**Activity**
Write each line again exactly as it is, from the opening line of the records below through the one containing "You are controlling", and add nothing.

Start of Records supplied

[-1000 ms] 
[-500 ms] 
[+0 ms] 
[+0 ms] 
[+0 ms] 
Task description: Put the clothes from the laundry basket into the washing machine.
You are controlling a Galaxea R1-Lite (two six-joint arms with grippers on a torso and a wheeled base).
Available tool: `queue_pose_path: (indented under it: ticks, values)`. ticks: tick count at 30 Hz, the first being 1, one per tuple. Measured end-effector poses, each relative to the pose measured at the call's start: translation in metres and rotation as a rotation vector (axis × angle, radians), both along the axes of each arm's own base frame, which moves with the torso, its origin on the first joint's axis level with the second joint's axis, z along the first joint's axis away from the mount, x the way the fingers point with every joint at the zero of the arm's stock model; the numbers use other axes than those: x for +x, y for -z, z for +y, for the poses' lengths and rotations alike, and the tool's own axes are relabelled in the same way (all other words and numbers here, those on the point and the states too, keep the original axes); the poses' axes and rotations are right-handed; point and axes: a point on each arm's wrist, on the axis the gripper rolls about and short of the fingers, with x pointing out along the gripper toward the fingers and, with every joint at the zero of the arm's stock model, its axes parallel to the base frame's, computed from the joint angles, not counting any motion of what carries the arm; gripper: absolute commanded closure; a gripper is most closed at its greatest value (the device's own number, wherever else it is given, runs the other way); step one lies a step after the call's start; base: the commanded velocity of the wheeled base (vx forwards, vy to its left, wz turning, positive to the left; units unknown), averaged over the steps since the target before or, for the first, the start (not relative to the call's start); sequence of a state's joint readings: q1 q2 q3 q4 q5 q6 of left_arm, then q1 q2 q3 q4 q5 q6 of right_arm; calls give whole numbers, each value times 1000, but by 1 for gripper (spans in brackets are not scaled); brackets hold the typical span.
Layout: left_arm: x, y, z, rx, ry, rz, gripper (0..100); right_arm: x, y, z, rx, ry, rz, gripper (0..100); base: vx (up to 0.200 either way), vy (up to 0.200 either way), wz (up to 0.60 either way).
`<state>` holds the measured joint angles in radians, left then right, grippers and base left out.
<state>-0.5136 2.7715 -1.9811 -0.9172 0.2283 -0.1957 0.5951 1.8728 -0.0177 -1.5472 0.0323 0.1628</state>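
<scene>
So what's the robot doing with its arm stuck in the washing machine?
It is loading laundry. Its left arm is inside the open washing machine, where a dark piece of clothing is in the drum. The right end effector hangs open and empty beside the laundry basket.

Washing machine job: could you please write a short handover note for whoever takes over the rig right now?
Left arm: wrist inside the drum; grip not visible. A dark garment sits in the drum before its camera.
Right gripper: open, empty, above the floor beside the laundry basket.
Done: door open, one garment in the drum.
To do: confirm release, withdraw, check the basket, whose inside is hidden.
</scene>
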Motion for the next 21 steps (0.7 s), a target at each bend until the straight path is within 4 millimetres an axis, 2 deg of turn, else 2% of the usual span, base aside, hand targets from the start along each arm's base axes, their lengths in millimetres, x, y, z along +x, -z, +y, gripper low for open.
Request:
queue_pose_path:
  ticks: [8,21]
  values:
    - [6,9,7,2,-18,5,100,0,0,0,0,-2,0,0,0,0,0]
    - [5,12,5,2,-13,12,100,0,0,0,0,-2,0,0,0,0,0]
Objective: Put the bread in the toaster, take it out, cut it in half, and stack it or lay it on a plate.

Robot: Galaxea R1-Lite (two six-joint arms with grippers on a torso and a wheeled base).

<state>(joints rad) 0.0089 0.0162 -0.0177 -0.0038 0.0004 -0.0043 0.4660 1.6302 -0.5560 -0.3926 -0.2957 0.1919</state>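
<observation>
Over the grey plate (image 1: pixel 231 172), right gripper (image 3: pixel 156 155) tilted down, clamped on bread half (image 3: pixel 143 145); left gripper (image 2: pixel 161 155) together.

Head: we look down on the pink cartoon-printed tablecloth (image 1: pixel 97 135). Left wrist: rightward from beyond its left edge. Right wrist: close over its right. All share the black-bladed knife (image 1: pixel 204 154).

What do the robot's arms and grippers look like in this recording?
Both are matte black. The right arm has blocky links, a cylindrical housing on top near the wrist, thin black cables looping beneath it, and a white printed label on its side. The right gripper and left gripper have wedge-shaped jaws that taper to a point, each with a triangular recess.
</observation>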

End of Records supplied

**Written response**
[-1000 ms] 
[-500 ms] 
[+0 ms] 
[+0 ms] 
[+0 ms] 
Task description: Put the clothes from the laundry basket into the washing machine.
You are controlling a Galaxea R1-Lite (two six-joint arms with grippers on a torso and a wheeled base).

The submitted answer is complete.